• [PROBLEM DESCRIPTION]:
Would you return, word for word, the lines of the data below from the line with "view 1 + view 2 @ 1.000" through the line with "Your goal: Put", and no others?

• [Saved data entries]:
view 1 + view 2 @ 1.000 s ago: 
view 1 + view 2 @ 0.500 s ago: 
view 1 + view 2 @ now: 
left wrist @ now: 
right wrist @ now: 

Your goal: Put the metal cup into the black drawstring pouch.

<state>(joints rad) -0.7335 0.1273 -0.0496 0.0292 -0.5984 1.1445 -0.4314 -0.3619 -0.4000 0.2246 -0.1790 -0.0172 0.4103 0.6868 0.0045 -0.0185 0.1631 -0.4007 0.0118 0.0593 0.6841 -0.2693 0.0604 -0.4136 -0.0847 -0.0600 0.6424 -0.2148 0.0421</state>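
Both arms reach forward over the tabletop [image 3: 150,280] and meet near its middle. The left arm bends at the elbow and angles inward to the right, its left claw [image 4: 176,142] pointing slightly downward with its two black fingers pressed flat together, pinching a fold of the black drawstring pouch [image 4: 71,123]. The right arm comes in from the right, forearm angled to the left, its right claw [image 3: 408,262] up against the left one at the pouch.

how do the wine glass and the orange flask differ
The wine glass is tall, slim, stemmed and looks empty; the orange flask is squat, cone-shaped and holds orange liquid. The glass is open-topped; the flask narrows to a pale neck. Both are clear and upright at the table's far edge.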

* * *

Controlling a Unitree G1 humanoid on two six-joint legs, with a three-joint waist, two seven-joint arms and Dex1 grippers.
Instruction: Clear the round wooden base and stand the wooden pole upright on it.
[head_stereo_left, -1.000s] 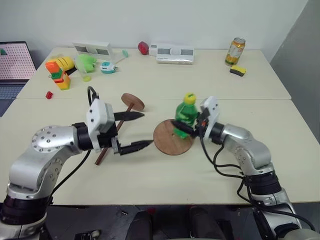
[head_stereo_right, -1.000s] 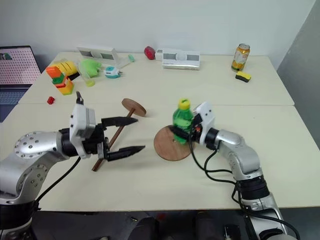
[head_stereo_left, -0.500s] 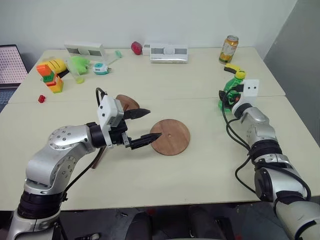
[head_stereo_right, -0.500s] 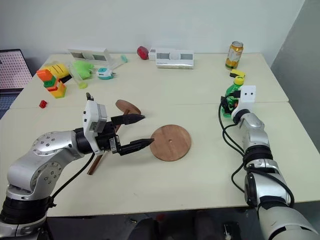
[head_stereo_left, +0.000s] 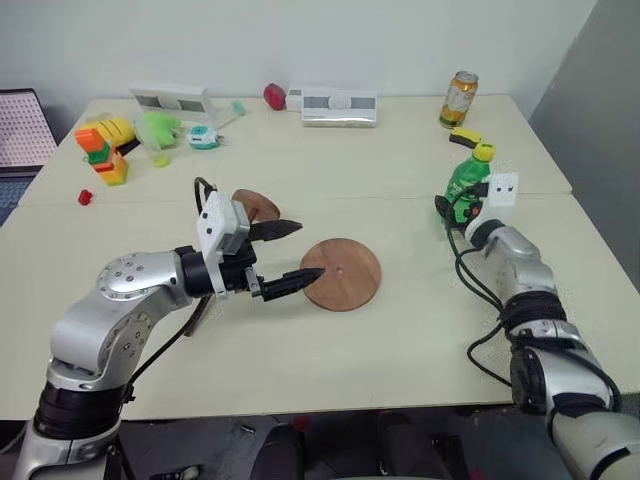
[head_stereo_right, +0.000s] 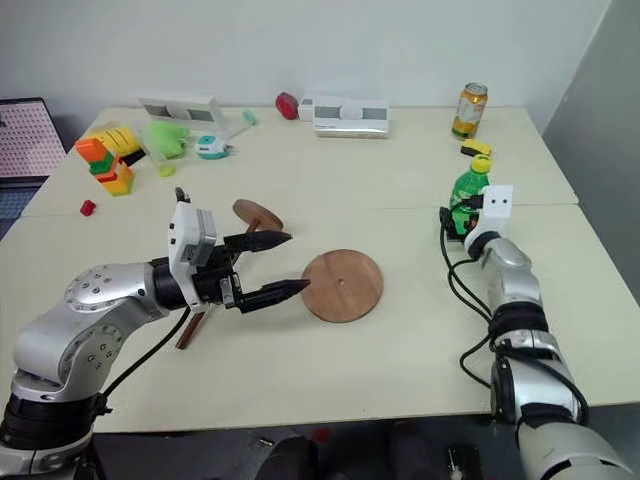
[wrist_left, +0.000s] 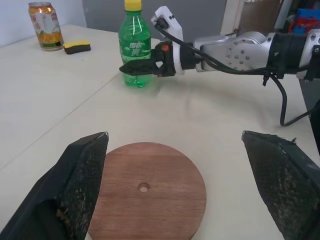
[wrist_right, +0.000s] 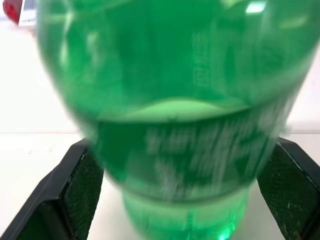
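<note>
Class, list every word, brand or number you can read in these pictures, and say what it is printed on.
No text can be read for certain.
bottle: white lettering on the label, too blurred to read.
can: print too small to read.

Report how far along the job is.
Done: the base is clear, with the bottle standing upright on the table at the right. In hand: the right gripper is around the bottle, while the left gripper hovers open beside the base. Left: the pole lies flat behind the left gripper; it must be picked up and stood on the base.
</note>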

• [SOLUTION FOR THIS TASK]:
view 1 + view 2 @ 1.000 s ago: 
view 1 + view 2 @ 0.500 s ago: 
view 1 + view 2 @ now: 
left wrist @ now: 
right wrist @ now: 

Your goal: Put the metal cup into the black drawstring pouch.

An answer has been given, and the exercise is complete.